The air and sea global freight industry are confirming that a “return to the norm” is months away, some have suggested September or longer until both a full return to productive work and sufficient supply chains are in place.
The world’s biggest container ship operator says the impacts from the coronavirus will send its company to an unexpected fourth-quarter loss.
Lars Jense, from SeaIntelligence in Copenhagen said the loss of traffic was running at 300,000 containers a week.
“This would cause a logistical crunch in Europe in early March even if the epidemic is brought under control quickly,” Lars said.

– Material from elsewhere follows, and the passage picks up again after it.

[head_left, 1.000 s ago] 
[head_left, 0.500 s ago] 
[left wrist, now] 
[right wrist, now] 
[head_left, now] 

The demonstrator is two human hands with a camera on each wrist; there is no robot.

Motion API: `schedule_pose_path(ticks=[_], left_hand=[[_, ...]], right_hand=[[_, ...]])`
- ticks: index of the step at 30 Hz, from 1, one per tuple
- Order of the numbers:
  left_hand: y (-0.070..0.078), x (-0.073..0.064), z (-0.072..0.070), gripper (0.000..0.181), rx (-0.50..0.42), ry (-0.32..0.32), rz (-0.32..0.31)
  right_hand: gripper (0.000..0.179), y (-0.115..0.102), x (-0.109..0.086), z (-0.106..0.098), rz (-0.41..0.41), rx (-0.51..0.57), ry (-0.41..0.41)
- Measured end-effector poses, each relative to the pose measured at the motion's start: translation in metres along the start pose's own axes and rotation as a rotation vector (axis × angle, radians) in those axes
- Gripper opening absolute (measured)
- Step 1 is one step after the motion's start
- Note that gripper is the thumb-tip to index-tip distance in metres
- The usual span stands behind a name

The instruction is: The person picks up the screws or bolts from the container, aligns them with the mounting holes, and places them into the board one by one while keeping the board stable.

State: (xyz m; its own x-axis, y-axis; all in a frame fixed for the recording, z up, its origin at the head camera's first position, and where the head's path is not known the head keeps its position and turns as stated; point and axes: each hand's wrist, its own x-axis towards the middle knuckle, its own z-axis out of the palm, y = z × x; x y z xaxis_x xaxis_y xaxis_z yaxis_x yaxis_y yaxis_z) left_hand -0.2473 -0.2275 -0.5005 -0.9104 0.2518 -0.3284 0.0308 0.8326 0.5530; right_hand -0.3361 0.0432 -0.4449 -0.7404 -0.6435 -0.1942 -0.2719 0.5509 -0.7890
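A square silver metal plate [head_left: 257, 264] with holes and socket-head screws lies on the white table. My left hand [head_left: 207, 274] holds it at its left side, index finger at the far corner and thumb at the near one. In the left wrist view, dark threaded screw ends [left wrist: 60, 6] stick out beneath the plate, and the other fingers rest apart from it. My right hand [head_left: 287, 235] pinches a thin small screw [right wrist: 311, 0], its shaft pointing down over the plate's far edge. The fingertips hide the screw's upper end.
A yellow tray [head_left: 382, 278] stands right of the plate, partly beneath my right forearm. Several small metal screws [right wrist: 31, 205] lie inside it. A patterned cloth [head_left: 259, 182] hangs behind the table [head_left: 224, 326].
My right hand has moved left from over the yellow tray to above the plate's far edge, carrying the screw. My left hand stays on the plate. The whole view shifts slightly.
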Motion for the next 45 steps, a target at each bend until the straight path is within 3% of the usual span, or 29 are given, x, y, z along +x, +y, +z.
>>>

A.P. Moeller-Maersk A/S said on Thursday that it has canceled dozens of sailings out of China since late January due to factories extending its shut down period over the Lunar New Year holiday.
Soren Skou, Maersk Chief Executive said in an interview that the company has struggled to resume production and quarantines and travel restrictions aimed at containing the spread of the virus have had “a huge impact” on China’s export volumes.
“It’s also hurting import volumes with not enough truck drivers to move things around,” he said.
The World Health Organisation declared the disease as a global health emergency, that has claimed the lives of more than 2,600 people globally, the vast majority in China.
Shipping data group Alphaliner said in a report this week that carriers had pulled a total of 1.67 million containers of capacity from China services since the start of the Lunar New Year holiday.
An updated “return to work” date was implemented on Monday February 24 in China.
Container lines have lost a total of $2.3 billion (US$1.5 billion) in business since then, the report said.
The Wall Street Journal reported that Maersk, which is seen as a barometer of global trade, reported a revenue fall of 5.6% to $9.67 billion, missing expectations of $9.94 billion, as its shipping unit lowered capacity to adjust to market conditions.
“Maersk, which is seen as a barometer of global trade, reported a revenue fall of 5.6% to $9.67 billion, missing expectations of $9.94 billion, as its shipping unit lowered capacity to adjust to market conditions,” The Wall Street Journal reported.
The Freight and Trade Alliance (FTA) said there is of course also a global supply chain / economic issue happening at the same time that has been fueled by the fact that this outbreak has come on top of the Lunar New Year.
“Factories that are staffed, in many cases, do not have a full roll call and quite possibly do not have the raw materials to commence manufacture,” The update sent to members of the FTA said on Friday.
Transport companies are short of staff thereby creating a lack of trucks to transport goods that are available.
“Ports are congested, reefer plugs in many ports are full and containers are being diverted to other ports to remain on power and surcharges have been applied by some shipping lines to cover these costs,” FTA said.
Companies globally are trying to source goods from other parts of the world and those suppliers will not be able to fully address all requests so shelf stocks will slowly start to reduce.
The Daily Telegraph reported that refrigerated ships full of frozen food (reefers) are unable to enter Chinese ports because the berths are taken and they cannot tap into electricity chargers. Meat supplies are spoiling at sea.